# NY Compression on Strings?



## pixel (Jan 15, 2016)

Hi. Im working on mix now and I'm testing parallel compression on Cinematic Strings 2. I found that it helps to make them sound dense, especially basses and celli. 
I'm curious does this method is popular or it is known as absolutely bad practice. 
What you think about it?

It's not to kill all velocity/expression work done in arrangement stage but I I found that CS especially on low register have quite huge dynamic changes in sustain notes, which is kind problematic in dense arrangement parts. 
Not forgot to mention that I have used really fast release, like on attached picture


----------



## chrysshawk (Jan 17, 2016)

Don't see why one would do this. If sustained strings have a dynamic range, they do it because that's the point.


----------



## pixel (Jan 17, 2016)

But in arrangement with drums like bass drums and low toms, basses with 4-5dB random change in volume make mix in bass frequency range a disaster. Maybe that's why it's popular technique to use synthesizers to create low end.


----------



## dgburns (Jan 17, 2016)

Best to try,but go lightly cause too much compression will bring up the background noise,room,bow noise and stuff that you don't really want to showcase.
I'd ride the cc11 first to get that volume in line.then I'd print audio and ride the volume till I got where I wanted,with touch trim so you could go over the problem areas and refine to your hearts content.
I'd also bring the overall mix level down so the strings were present enough against the other instr.


----------



## ghostnote (Jan 17, 2016)

I'm not sure and please correct me when I'm wrong, but I think I read somewhere that Jeremy Soule is compressing his lower strings.


----------



## pixel (Jan 17, 2016)

dgburns said:


> Best to try,but go lightly cause too much compression will bring up the background noise,room,bow noise and stuff that you don't really want to showcase.
> I'd ride the cc11 first to get that volume in line.then I'd print audio and ride the volume till I got where I wanted,with touch trim so you could go over the problem areas and refine to your hearts content.
> I'd also bring the overall mix level down so the strings were present enough against the other instr.

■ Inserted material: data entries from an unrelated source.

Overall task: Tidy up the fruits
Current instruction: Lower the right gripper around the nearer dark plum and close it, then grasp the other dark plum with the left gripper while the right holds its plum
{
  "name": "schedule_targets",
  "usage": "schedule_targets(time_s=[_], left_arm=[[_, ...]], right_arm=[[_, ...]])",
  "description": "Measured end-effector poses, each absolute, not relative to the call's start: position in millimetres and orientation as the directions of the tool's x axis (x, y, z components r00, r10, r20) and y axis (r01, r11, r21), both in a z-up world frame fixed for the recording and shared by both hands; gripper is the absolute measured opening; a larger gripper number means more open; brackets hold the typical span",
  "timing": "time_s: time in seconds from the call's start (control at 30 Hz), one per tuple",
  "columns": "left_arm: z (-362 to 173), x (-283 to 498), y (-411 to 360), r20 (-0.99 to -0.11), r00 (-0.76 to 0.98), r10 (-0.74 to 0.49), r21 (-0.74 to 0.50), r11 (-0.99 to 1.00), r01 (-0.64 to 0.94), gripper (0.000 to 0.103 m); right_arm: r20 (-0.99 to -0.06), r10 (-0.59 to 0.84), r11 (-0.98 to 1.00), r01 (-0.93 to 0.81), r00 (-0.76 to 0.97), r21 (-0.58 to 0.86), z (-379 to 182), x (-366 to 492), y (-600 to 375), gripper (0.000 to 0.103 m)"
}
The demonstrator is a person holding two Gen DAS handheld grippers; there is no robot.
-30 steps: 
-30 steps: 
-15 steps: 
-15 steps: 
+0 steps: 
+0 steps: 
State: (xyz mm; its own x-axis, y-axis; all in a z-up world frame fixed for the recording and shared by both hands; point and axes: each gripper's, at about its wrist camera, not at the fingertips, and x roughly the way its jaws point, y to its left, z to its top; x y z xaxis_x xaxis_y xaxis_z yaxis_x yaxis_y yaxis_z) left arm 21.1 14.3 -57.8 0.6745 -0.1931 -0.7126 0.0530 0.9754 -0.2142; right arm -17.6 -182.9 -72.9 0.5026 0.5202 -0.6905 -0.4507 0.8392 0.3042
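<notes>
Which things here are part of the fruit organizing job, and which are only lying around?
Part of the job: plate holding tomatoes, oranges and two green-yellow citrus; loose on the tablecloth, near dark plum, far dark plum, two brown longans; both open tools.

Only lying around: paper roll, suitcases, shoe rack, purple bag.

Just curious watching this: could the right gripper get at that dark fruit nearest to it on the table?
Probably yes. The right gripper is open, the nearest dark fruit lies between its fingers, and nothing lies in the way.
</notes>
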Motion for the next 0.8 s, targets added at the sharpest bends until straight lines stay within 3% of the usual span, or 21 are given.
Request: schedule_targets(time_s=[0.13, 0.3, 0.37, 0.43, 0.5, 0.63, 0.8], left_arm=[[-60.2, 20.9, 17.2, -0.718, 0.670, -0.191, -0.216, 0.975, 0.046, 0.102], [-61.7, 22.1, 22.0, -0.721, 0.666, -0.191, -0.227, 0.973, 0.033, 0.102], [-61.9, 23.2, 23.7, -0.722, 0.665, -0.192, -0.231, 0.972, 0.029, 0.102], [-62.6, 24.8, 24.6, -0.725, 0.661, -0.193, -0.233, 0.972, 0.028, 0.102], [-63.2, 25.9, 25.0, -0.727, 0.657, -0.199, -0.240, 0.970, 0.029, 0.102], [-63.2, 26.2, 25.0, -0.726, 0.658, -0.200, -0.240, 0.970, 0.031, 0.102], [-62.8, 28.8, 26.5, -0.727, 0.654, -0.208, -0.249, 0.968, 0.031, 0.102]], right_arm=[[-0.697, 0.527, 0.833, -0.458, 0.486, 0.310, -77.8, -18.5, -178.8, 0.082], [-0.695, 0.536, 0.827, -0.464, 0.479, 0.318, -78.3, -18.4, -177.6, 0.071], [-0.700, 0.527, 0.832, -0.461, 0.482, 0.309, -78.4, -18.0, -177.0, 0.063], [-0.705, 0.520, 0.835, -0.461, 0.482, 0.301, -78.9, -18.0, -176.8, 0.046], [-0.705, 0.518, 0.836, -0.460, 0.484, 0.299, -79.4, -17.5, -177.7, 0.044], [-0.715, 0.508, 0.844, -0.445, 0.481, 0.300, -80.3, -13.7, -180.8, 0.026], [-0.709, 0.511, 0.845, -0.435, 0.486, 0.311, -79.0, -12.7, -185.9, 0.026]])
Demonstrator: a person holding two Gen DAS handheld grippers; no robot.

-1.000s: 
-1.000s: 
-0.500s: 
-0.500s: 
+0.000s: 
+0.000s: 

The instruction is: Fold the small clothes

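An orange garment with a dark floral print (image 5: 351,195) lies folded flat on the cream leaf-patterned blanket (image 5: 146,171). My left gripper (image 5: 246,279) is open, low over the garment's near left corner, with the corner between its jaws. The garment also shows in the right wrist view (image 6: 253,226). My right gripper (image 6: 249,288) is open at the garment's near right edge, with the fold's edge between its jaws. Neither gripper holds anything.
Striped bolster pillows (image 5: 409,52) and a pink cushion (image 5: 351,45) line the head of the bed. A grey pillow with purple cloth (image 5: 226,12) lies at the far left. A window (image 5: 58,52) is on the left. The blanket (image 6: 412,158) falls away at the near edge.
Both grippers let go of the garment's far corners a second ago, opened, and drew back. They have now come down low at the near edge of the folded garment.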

Yes but i mean changes in volume level during single note which is not possible to control while midi editing especially with RR. I found that CineStrings are much better to control without need to crazy volume automation. Maybe it's just Cinematic Strings.
After all I changed compression to more gentle on my basses now.


----------



## EC2 (Jan 17, 2016)

Especially if you have a chunky ostinato rhythm going on that you want to solidify, then parallel compression is the way to go. Esp. some trailer mixers treat those like they would treat heavy palm mutes.


----------



## dgburns (Jan 17, 2016)

pixel said:


> Yes but i mean changes in volume level during single note which is not possible to control while midi editing especially with RR. I found that CineStrings are much better to control without need to crazy volume automation. Maybe it's just Cinematic Strings.
> After all I changed compression to more gentle on my basses now.



just a thought,but flatten out your velocities,and all else fails,use distortion.(yup read that right)


----------



## germancomponist (Jan 17, 2016)

pixel said:


> Yes but i mean changes in volume level during single note which is not possible to control while midi editing especially with RR. I found that CineStrings are much better to control without need to crazy volume automation. Maybe it's just Cinematic Strings.
> After all I changed compression to more gentle on my basses now.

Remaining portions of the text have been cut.